The Best of Friedman Foundation Blog Posts: 2015 Edition
What did our blog readers view and enjoy most this past year? We dug into our analytics to see which Friedman Foundation posts were most loved. Enjoy reading—or maybe re-reading—2015’s top content. If your favorite post is missing from the list, share it on social media to boost its visibility!
Top 10 Most Visited Blog Posts
This summary post for The Integration Anomaly drew more than 6,000 views in 2015! The post explores interesting trends in neighborhood and school segregation. It’s a must-read for anyone who is interested in diversity in our schools.
It’s no surprise that Nevada’s groundbreaking universal education savings accounts (ESAs) were the talk of the town in the second half of 2015. This in-depth post on the program continues to inform curious readers interested in all the program details.
Program and policy breakdowns are always helpful for readers who want to stay on top of school choice developments. This post details Arkansas’s HB 1552, which was passed in early 2015. The voucher program is especially for children with special needs. Read the blog post to get all the details.
In this post, Friedman Foundation researcher Drew Catt examined Indiana’s statewide voucher program, which is currently the fastest growing school voucher program in the nation. Catt delves into newly released data on participating families, enrollment, demographics, and more to affirm or debunk the most common claims made about the program.

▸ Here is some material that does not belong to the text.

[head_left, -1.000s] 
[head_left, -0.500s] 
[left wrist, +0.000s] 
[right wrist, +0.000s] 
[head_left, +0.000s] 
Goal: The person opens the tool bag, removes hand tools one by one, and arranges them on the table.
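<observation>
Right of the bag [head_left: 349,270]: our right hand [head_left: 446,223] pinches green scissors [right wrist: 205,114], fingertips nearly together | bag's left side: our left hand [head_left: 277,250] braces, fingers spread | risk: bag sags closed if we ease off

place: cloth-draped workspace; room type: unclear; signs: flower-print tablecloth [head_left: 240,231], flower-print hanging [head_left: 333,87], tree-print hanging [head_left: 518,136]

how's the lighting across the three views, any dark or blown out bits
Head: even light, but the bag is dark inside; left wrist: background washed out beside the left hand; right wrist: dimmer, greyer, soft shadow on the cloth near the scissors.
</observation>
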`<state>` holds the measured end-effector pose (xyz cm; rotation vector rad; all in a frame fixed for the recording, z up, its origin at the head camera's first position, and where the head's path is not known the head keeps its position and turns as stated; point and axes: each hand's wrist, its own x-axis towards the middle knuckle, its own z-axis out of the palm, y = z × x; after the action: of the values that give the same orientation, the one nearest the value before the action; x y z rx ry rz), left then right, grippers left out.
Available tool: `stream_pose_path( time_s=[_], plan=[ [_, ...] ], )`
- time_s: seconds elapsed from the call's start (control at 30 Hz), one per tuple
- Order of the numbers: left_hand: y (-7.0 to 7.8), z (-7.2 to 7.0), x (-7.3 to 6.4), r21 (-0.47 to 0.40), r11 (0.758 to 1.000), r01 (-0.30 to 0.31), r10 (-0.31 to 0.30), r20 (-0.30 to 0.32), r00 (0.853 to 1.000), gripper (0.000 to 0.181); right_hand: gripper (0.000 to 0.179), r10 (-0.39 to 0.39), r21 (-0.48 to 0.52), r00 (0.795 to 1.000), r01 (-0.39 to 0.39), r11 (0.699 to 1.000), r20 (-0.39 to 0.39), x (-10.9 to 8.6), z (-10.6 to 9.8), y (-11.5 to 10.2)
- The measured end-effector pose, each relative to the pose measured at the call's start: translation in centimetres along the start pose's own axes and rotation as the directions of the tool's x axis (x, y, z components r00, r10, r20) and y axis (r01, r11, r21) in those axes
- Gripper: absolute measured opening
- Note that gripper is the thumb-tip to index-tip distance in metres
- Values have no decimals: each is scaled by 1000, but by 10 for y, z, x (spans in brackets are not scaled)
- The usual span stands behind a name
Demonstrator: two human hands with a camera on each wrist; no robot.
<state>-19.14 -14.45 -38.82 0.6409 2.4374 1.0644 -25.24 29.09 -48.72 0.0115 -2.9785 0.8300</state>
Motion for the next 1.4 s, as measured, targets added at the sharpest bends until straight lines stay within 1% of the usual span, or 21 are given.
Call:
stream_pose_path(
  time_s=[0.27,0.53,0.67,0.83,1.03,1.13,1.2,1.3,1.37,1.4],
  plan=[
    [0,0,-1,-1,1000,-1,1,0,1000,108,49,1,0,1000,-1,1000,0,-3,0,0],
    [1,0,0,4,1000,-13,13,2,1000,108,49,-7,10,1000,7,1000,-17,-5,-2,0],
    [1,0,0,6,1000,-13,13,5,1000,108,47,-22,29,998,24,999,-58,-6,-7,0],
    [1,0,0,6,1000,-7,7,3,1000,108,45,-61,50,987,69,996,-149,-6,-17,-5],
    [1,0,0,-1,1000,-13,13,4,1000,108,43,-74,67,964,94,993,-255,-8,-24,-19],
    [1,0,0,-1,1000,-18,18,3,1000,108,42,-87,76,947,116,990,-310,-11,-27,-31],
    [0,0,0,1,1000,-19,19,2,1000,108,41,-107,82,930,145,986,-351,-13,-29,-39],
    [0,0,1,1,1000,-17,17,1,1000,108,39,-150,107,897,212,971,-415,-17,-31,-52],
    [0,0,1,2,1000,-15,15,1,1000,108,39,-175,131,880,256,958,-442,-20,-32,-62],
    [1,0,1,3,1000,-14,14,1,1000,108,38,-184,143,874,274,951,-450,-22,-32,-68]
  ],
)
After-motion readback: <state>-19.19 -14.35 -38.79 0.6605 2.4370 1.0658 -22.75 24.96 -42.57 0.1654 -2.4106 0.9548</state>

Katie and John McCustion address school choice opponents’ attacks from their perspective as parents of a brilliant child who struggles with dyslexia. They tell their story and explain why school choice would enable them to help their child get the education he deserves.
Tennessee joined the school choice family in 2015 with its Individualized Education Act, an ESA program for children with disabilities. This post details the history and important aspects of the bill as well as recent updates.
One of the most disappointing developments for educational choice made waves in the blogosphere in 2015. Douglas County’s school voucher program, which had already been rendered inactive since 2011, was officially declared unconstitutional by the Colorado Supreme Court. Since the ruling, the fight has continued. Our team keeps this post updated with the latest, so be sure to bookmark this one.
This spring, the Center for Tax and Budget Accountability in Indiana released a report on the fiscal impact of Indiana’s school voucher program. This post breaks down the CTBA’s analysis, addressing concerns about student achievement, racial segregation, and reliance on test scores.
School choice opponents often argue choice programs will have a negative impact on public schools. In this post, guest writer Anna Jacob Egalite delves into the available research in Indiana’s Choice Scholarship Program and the Louisiana Scholarship Program to see what becomes of public schools in states with broad school choice programs.
In this Friday Freakout, we present a Twitter conversation we had about school choice with a public school superintendent in Colorado. Check out this post for an example of how one might debate—logically and civilly—with a public figure who is well-versed in anti-school choice rhetoric. Who won? You decide.
Top 10 Most Engaged Blog Posts
This post is at the top of the list for most engaged posts, probably because the Twitter conversation it covers is quite long. This post takes a few minutes to read, but it’s well worth your time if you’re interested in learning how to better debate school choice with opponents.
It’s no surprise that this popular, data-rich post is near the top of our most engaged list. Author Dr. Ben Scafidi goes into great detail about recent trends in school segregation and how school choice can further integrate schools.
The American Civil Liberties Union of Nevada filed a lawsuit in August in an attempt to shut down the state’s new ESA program. This litigation continues to unfold, but many readers are still scouring this post for the details of the case.
This freakout sprung from a CNN Parents post titled “Public vs. private school: What’s with all the judging?” One commenter made the argument that most parents choose private schools only for status. We simply couldn’t let that argument stand unchallenged. We responded with actual data showing who chooses private schools and why.
District administrators often oppose school choice because they think that choice programs will cripple public schools by draining them of money. In this post, Dr. Ben Scafidi tackles that myth with a great breakdown of schools’ fixed versus variable costs and the fiscal impacts of educational choice programs.
With teachers’ unions vehemently against school choice, it’s unusual to find teachers who will publicly speak out in favor of it. That’s why this public school teacher and local school board member’s guest blog post is so encouraging. It’s a must-read for those interested in an educator’s perspective on parental choice.
When Nevada enacted a nearly universal educational choice program, it catapulted the state to the national stage. As the ESA program prepares to launch and lawsuits continue to develop, curious readers reference this post to understand all the ins and outs of the original bill.
Rule development is in process for Tennessee’s new ESA program for students with certain disabilities. This blog post is a one-stop-shop for bill details, including its history, eligibility requirements, funding, and more.
An esteemed editor at Forbes made a troublesome argument—that school choice students will ruin already high-performing schools because their families don’t care enough about education. Our team took to our Friday Freakout series to show why that kind of reasoning is wrongheaded.
What are Minnesotans’ opinions on education in their state, on educational choice policies, and more? We break down the top findings from our Minnesota K–12 & School Choice Survey.